On wxHaskell, I try hard to ensure that everything works smoothly for Windows, Linux and Mac users because I want people to use the library. For my own purposes, I don’t need to care about Linux at all, and I use Mac only rarely. Many other library owners have the same attitude (e.g. the Gtk2HS team – and Gtk is one of the trickier libraries to get running on Windows, so it’s certainly possible).
In any case, I think that a large part of a better Windows story will be to have a standardized place where Cabal can look for libraries and headers, and use an external package manager like TakeoffGW to provide it.
At the very least, it would be helpful to have a ‘supported-platforms’ stanza in Cabal so that I could cabal list only those libraries which are supported on Windows, something like:
cabal list –supported-platforms=”msw”
Rather than discover that the library doesn’t work part way through compilation.
I think the problem here is that packages that are likely to be tricky for cross-platform scenarios (i.e. do a lot of specialised IO stuff) don’t always have a large enough team with people on a range of platforms.
For example, with my graphviz library, I have no idea whether it works on Windows or Mac; however, as long as dot, neato, etc. are in the $PATH (i.e. so that runInteractiveProcess can find it) I see no reason why it shouldn’t. There might be a better, more cross-platform approach to dealing with external commands, but I don’t know of it.
My previous comments weren’t aimed explicitly at you; it’s just that every now and then I see complaints from people on #haskell, haskell-cafe, etc. that such-and-such library, tool, etc. doesn’t work properly on Windows but rarely do they ever seem to indicate that they are willing to put actions to words and help _make_ it work.

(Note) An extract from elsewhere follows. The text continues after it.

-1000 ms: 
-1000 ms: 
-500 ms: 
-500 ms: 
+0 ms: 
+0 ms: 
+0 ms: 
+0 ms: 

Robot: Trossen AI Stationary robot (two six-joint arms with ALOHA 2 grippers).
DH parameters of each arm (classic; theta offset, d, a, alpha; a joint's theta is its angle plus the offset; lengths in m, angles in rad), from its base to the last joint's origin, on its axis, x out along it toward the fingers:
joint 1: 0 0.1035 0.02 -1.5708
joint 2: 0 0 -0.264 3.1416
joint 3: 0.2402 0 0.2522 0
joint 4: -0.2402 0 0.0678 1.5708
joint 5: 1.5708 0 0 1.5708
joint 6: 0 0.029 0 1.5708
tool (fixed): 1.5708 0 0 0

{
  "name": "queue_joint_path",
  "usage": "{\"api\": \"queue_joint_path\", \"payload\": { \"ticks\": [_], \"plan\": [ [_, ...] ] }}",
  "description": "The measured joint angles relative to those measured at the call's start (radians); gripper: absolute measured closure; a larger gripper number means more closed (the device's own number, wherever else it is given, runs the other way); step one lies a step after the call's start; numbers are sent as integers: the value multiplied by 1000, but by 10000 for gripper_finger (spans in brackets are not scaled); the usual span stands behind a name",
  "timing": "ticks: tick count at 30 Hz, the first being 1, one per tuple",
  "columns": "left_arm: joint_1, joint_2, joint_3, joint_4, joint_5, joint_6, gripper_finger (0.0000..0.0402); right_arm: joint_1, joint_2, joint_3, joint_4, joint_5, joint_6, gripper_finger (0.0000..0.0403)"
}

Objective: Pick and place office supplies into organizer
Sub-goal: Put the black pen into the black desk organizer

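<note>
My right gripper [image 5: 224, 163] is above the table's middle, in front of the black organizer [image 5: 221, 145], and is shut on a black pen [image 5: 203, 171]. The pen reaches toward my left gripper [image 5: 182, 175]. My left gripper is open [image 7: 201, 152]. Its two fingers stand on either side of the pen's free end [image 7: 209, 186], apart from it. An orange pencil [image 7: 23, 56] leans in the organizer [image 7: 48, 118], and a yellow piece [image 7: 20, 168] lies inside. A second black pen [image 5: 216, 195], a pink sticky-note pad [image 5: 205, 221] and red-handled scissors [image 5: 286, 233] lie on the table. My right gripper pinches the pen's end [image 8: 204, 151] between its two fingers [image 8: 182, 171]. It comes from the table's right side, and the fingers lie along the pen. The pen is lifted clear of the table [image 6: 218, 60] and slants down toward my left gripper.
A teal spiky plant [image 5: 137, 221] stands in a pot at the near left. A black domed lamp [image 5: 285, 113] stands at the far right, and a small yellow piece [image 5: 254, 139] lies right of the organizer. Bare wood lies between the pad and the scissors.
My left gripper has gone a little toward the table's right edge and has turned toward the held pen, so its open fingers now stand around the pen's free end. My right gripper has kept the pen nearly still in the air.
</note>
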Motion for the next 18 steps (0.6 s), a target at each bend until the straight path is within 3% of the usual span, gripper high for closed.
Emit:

I have a live clone of Hackage that shows reverse dependencies:
It is updated daily (cron job). I think it comes pretty close to what Kevin Quick proposed.
a wiki? with introduction to each packages philosophy, with example code, use cases, comments? with links to community pages? and books? or per package use counts crawled and computed with a refined ohloh.net (clone)?
i’d say it’s not solely a technical problem.
I miss two relatively simple things on Hackage:
1) ability to deprecate (and hide) a project
2) visible indication of the license in the pkg-list.html, better color-coded
I would like to see download of the generated documentation for each library as some “zip” for offline study.
anyway, it is already pleasure to use hackage and cabal.
How do new folks to Haskell know which libraries are *good* or *recommended*?
I agree it’s up to the Windows users (like me) to fix some of these issues, but the root is farther down than the haskell developers themselves. For instance, hopenssl depends on openssl headers that don’t exist in Windows by default.
As long as we take shortcuts through the GPL C bindings the situation will never improve for Windows users.